* To do *
Among the entries below, only the lines starting at the one with "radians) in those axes" and ending at the one with "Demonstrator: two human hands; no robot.", both included, are to be printed exactly.

=======

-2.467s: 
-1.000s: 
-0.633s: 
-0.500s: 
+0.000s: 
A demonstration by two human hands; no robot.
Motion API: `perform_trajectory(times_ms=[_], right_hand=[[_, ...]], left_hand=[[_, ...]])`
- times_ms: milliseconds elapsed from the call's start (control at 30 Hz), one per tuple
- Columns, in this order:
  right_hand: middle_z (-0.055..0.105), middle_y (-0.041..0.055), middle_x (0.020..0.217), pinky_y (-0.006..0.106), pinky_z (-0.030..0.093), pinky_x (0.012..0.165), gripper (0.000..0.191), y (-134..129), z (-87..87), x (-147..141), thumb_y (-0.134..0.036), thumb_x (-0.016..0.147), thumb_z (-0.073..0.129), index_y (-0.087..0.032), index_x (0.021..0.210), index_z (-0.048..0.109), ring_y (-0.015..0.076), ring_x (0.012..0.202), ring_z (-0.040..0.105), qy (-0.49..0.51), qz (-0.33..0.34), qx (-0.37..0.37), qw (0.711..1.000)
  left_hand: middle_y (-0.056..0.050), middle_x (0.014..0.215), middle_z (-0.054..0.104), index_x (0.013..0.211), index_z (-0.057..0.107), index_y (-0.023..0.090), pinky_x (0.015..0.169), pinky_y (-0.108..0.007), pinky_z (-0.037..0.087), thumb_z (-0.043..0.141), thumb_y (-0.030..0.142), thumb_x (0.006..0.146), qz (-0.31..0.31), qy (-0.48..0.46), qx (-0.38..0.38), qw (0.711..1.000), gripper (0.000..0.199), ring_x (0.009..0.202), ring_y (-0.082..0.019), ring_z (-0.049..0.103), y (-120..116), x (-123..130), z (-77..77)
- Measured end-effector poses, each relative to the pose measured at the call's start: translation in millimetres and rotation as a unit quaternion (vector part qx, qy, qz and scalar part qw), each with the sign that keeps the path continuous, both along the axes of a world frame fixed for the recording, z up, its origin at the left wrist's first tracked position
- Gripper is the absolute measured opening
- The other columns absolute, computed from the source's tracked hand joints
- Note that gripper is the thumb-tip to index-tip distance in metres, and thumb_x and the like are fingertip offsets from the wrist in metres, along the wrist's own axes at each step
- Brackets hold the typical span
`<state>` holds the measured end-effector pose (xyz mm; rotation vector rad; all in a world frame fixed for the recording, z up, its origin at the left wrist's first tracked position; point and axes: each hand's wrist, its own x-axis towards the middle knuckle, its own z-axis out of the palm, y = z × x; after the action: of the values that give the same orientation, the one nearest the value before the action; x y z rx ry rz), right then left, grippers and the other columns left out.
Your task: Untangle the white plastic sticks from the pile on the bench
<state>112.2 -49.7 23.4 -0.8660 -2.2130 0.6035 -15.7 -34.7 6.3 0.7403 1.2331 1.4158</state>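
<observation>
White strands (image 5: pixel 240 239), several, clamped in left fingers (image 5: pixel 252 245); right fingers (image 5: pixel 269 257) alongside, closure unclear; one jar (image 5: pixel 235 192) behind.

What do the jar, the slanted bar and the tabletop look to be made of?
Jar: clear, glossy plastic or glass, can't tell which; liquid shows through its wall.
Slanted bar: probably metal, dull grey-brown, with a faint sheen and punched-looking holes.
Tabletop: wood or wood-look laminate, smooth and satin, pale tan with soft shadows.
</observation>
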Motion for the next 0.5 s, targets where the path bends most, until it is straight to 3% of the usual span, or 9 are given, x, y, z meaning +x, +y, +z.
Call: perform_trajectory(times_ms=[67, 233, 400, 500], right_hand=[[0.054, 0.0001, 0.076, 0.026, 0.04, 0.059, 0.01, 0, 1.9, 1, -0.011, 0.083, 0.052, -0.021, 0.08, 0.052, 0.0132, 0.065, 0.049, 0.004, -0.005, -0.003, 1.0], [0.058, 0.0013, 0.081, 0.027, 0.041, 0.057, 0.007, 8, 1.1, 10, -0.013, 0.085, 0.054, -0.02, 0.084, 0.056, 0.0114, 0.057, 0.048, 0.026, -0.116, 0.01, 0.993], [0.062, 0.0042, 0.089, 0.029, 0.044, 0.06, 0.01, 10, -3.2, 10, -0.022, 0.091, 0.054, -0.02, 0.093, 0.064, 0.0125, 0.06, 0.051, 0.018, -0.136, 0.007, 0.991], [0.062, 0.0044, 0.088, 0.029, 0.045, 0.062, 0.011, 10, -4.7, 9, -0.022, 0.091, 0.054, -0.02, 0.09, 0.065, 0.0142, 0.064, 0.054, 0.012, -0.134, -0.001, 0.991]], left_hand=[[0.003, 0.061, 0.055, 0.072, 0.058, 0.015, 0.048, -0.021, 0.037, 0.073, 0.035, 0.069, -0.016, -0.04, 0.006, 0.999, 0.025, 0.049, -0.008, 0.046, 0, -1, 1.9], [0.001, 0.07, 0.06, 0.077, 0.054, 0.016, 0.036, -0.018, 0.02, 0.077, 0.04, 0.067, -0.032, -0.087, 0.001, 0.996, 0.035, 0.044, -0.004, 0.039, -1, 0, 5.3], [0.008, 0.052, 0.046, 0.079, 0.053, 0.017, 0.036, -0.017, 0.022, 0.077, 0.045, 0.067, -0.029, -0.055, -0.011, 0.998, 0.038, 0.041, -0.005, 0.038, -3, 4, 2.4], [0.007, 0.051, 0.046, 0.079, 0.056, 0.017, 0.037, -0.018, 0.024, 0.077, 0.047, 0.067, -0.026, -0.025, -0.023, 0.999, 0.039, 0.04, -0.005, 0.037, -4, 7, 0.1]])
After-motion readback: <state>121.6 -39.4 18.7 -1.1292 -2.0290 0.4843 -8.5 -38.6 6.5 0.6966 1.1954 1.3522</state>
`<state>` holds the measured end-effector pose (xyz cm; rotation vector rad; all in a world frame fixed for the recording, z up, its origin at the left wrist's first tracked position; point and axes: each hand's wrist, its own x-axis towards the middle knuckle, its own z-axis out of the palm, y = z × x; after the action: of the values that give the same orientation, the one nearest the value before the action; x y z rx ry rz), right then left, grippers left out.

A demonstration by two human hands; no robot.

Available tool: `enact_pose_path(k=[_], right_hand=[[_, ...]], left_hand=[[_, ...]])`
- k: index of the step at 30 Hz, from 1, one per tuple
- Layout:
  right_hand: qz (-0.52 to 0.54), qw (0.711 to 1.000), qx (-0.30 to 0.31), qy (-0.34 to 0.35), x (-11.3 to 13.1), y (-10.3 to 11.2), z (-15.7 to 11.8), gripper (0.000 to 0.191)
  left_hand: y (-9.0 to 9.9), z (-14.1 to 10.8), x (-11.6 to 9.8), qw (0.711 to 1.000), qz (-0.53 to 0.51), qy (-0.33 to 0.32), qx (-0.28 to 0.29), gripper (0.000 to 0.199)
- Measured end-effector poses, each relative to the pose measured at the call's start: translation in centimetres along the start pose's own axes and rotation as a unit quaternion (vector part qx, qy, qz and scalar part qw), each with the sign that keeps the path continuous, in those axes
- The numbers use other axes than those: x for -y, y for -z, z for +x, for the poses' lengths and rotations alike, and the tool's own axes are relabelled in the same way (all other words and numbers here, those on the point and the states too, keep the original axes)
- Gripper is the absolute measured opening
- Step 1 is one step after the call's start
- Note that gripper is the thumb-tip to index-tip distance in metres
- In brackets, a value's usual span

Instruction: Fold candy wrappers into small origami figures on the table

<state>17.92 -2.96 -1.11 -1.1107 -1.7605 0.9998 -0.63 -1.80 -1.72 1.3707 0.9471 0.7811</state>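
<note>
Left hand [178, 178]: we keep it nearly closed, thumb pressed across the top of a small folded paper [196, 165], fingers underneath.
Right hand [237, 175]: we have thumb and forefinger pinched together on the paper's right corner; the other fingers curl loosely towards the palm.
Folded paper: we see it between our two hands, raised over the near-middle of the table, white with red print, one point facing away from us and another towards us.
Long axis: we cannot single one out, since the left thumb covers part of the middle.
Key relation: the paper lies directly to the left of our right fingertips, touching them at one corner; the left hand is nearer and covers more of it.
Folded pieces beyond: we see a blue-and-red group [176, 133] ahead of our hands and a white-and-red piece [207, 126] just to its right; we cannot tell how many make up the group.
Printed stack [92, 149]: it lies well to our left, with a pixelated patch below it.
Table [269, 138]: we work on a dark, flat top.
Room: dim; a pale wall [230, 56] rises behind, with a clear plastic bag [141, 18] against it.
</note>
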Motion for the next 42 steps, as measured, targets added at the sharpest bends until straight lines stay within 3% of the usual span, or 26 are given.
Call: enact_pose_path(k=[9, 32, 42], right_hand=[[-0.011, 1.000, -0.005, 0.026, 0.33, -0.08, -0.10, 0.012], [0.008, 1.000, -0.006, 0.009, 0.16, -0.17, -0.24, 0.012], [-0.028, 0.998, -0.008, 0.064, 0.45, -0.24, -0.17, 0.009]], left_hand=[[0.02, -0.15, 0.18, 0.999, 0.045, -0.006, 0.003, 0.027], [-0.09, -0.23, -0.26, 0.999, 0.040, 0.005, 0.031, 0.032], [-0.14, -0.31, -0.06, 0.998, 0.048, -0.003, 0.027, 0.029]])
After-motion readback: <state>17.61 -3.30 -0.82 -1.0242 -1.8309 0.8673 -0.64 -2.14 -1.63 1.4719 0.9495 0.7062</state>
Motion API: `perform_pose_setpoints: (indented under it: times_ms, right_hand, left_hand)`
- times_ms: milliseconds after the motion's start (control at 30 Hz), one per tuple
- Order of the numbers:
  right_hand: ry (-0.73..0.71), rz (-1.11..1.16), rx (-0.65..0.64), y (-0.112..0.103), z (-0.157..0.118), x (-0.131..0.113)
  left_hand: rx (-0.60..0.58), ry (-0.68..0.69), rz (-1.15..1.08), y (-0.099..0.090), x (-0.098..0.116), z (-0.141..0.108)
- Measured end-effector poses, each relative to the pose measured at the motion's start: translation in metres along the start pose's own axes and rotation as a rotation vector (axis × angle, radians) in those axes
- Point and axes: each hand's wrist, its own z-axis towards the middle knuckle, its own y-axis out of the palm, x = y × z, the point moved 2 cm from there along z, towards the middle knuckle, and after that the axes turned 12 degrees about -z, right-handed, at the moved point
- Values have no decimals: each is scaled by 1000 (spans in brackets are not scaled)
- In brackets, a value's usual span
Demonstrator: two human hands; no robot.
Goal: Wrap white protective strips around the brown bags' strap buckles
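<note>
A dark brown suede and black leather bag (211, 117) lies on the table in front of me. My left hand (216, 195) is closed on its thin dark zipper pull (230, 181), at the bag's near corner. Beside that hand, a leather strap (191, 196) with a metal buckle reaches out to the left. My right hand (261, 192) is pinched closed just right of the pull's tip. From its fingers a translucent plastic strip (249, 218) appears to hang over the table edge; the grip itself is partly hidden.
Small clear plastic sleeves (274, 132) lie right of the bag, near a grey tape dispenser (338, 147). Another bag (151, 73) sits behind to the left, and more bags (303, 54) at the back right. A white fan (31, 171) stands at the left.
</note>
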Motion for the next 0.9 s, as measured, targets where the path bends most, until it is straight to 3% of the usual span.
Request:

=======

* Task result *
- Measured end-effector poses, each relative to the pose measured at the motion's start: translation in metres along the start pose's own axes and rotation as a rotation vector (axis × angle, radians) in those axes
- Point and axes: each hand's wrist, its own z-axis towards the middle knuckle, its own y-axis out of the palm, x = y × z, the point moved 2 cm from there along z, towards the middle knuckle, and after that the axes turned 12 degrees about -z, right-handed, at the moved point
- Values have no decimals: each is scaled by 1000 (spans in brackets are not scaled)
- In brackets, a value's usual span
Demonstrator: two human hands; no robot.

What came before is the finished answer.